Openclaw Skill
ReviewAudited by ClawScan on May 10, 2026.
Overview
This instruction-only PostFast skill matches its social scheduling purpose, but it can publish, delete, cross-post, and upload media using your PostFast API key.
Install only if you trust PostFast with the connected social accounts and uploaded media. Before using it, protect your POSTFAST_API_KEY, edit example payloads instead of posting them unchanged, and confirm every public post, deletion, account ID, schedule time, and media file path.
Findings (4)
Artifact-based informational review of SKILL.md, metadata, install specs, static scan signals, and capability signals. ClawScan does not execute the skill or run runtime probes.
A mistaken or unauthorized request could publish, schedule, or delete social media content on connected accounts.
The documented API can create scheduled public content and delete scheduled posts. This is central to the skill's purpose, but it is high-impact account mutation.
POST /social-posts ... Create/schedule one or more posts. Up to 15 posts per request ... DELETE /social-posts/:id ... Delete a scheduled post by ID.

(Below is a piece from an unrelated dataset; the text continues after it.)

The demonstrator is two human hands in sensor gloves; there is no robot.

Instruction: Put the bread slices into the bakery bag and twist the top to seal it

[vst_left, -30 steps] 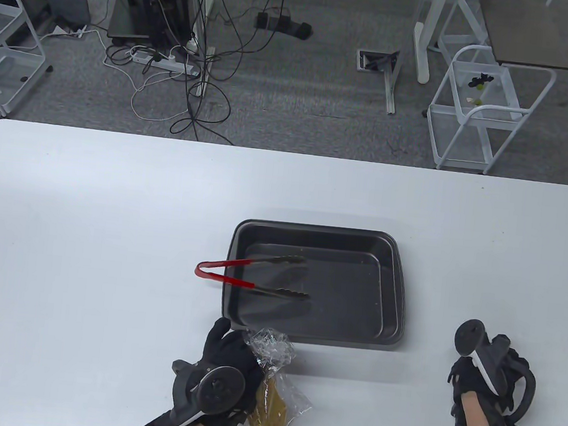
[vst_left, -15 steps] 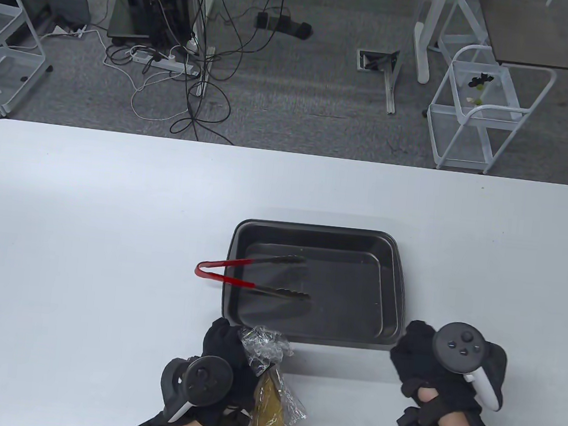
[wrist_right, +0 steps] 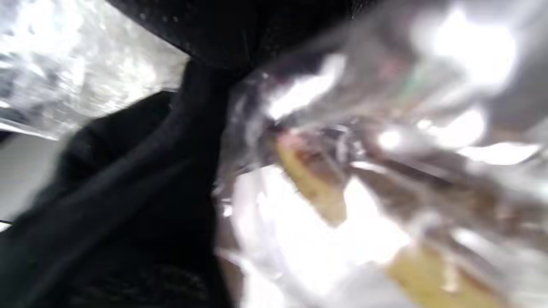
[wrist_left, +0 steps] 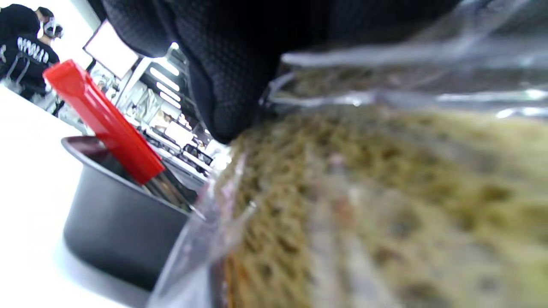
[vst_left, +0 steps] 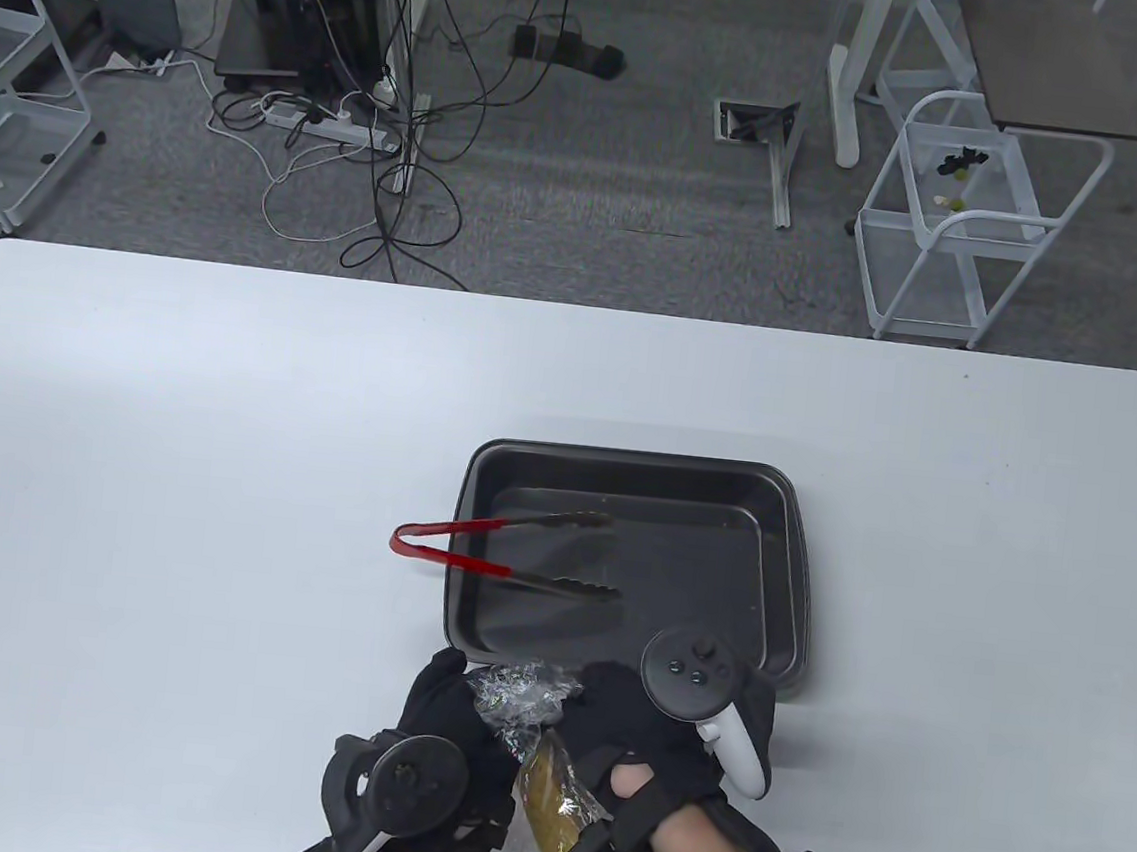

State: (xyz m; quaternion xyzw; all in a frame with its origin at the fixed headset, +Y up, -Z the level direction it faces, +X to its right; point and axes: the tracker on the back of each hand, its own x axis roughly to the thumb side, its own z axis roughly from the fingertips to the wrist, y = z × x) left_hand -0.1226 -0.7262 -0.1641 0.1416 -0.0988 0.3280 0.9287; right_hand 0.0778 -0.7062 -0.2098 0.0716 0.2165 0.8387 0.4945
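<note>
1. Two gloved hands meet at the bakery bag point(vst_left: 538, 745), which lies on the desk point(vst_left: 173, 468) just in front of the baking tray point(vst_left: 785, 577).
2. Tongs point(vst_left: 476, 548): red handle overhangs the tray's left rim; metal tips rest inside the tray.
3. Left hand point(vst_left: 444, 726): positioned left of the bag, fingers point(wrist_left: 227, 85) curled against the clear plastic, holding the bag at its neck.
4. Bag: the crumpled top point(vst_left: 518, 692) points toward the tray; the bread slices point(vst_left: 547, 806) sit inside the lower part, seen through the plastic.
5. Right hand point(vst_left: 648, 745): positioned right of the bag, touching it. The right wrist view is blurred; whether its fingers grip the plastic cannot be told.
</note>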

Review the exact content, account IDs, schedule time, and delete target before allowing create or delete calls; use drafts or pending approval when uncertain.
Anyone with the API key may be able to act through the PostFast workspace according to that key's permissions.
The skill relies on a PostFast workspace API key to access connected social accounts and perform posting actions. This is expected for the integration, but the key is sensitive.
export POSTFAST_API_KEY="your-api-key" ... Auth header: `pf-api-key: $POSTFAST_API_KEY`
Store the key securely, avoid sharing logs or shell history containing it, and rotate the key if it may have been exposed.
Images, videos, PDFs, or documents selected for posting will be uploaded to external storage and may later be published to social platforms.
The media workflow sends user-selected local files to a PostFast-provided S3 signed URL. The destination is disclosed and purpose-aligned, but uploaded files leave the local environment.
PostFast uses a 3-step media upload process ... Upload File to S3 ... --data-binary @/path/to/file.png
Only upload files intended for posting, verify file paths before upload, and avoid sending private or confidential media by mistake.
A bad caption, wrong account ID, or unsuitable platform setting could be replicated across several social channels.
A single batch request can affect multiple connected accounts or platforms, and shared controls may apply broadly.
Cross-posting: Add multiple objects to the `posts` array, each with different `socialMediaId`. The `controls` object applies to all posts in the batch.
Double-check each target account and platform-specific control before batch scheduling or cross-posting.